Copy the entries without a single change. Pictures should be dropped.

Records drawn from a dataset:
%%

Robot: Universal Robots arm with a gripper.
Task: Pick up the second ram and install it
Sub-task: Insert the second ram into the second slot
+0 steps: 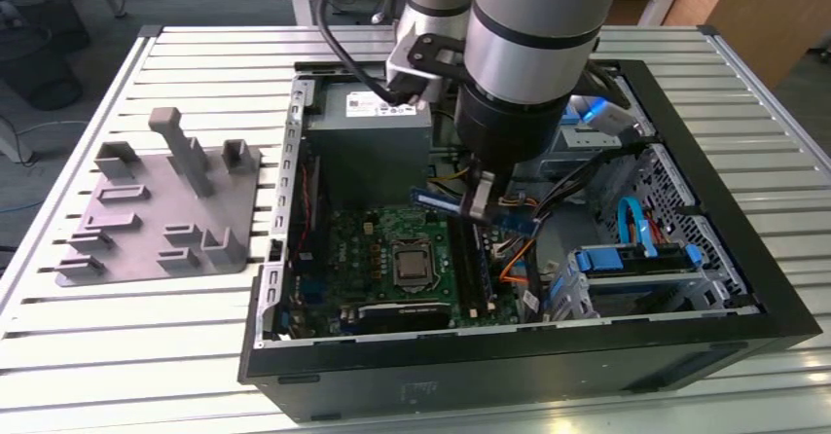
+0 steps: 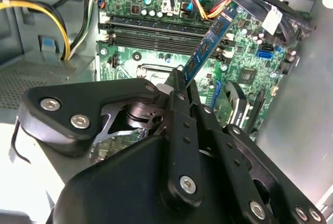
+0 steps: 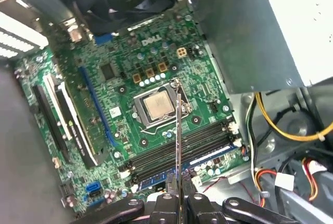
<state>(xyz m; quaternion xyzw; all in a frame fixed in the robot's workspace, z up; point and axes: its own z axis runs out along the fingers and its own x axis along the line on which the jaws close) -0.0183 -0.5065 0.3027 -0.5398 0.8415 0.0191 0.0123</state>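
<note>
Closest to the lens in both wrist views is the one gripper (image 2: 180,81) (image 3: 179,199), its fingers clenched on one memory stick, the second ram (image 2: 210,39) (image 3: 177,130). In the exterior view one slatted table (image 1: 130,356) carries one open computer case (image 1: 520,356). One grey plate (image 1: 143,220) with upright posts lies on the table at the exterior view's left of the case. Inside the case sits one green motherboard (image 1: 377,249) with one processor (image 3: 156,104). What look like four long memory slots (image 3: 208,138) lie side by side near the processor. The second ram (image 1: 435,198) hangs tilted above the board, over the slots and clear of them.
</note>
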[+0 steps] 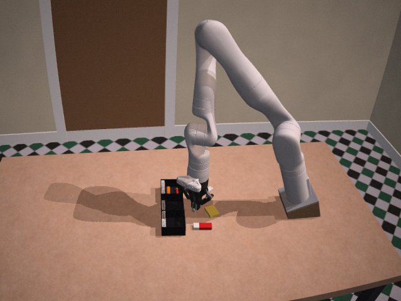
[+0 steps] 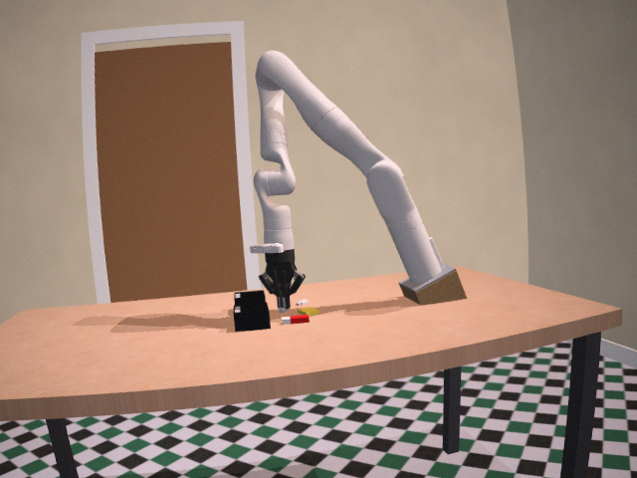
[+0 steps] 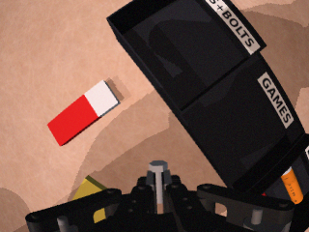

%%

Result:
Robot: Universal Robots arm with a gripper.
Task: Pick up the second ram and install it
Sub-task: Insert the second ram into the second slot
+0 steps: 
+0 steps: 
+0 steps: 
<state>(xyz m; quaternion xyzw; all in a frame fixed in the robot's workspace, z up; point and axes: its own z axis runs out along the fingers and its own x axis along the line on which the jaws close) -0.0183 -0.5065 0.3027 -0.5398 0.8415 0.0191 0.0123</state>
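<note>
Closest to the lens in both wrist views is the one gripper (image 2: 180,81) (image 3: 179,199), its fingers clenched on one memory stick, the second ram (image 2: 210,39) (image 3: 177,130). In the exterior view one slatted table (image 1: 130,356) carries one open computer case (image 1: 520,356). One grey plate (image 1: 143,220) with upright posts lies on the table at the exterior view's left of the case. Inside the case sits one green motherboard (image 1: 377,249) with one processor (image 3: 156,104). What look like four long memory slots (image 3: 208,138) lie side by side near the processor. The second ram (image 1: 435,198) hangs tilted above the board, over the slots and clear of them.
</note>
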[+0 steps] 
[+0 steps] 
[+0 steps] 

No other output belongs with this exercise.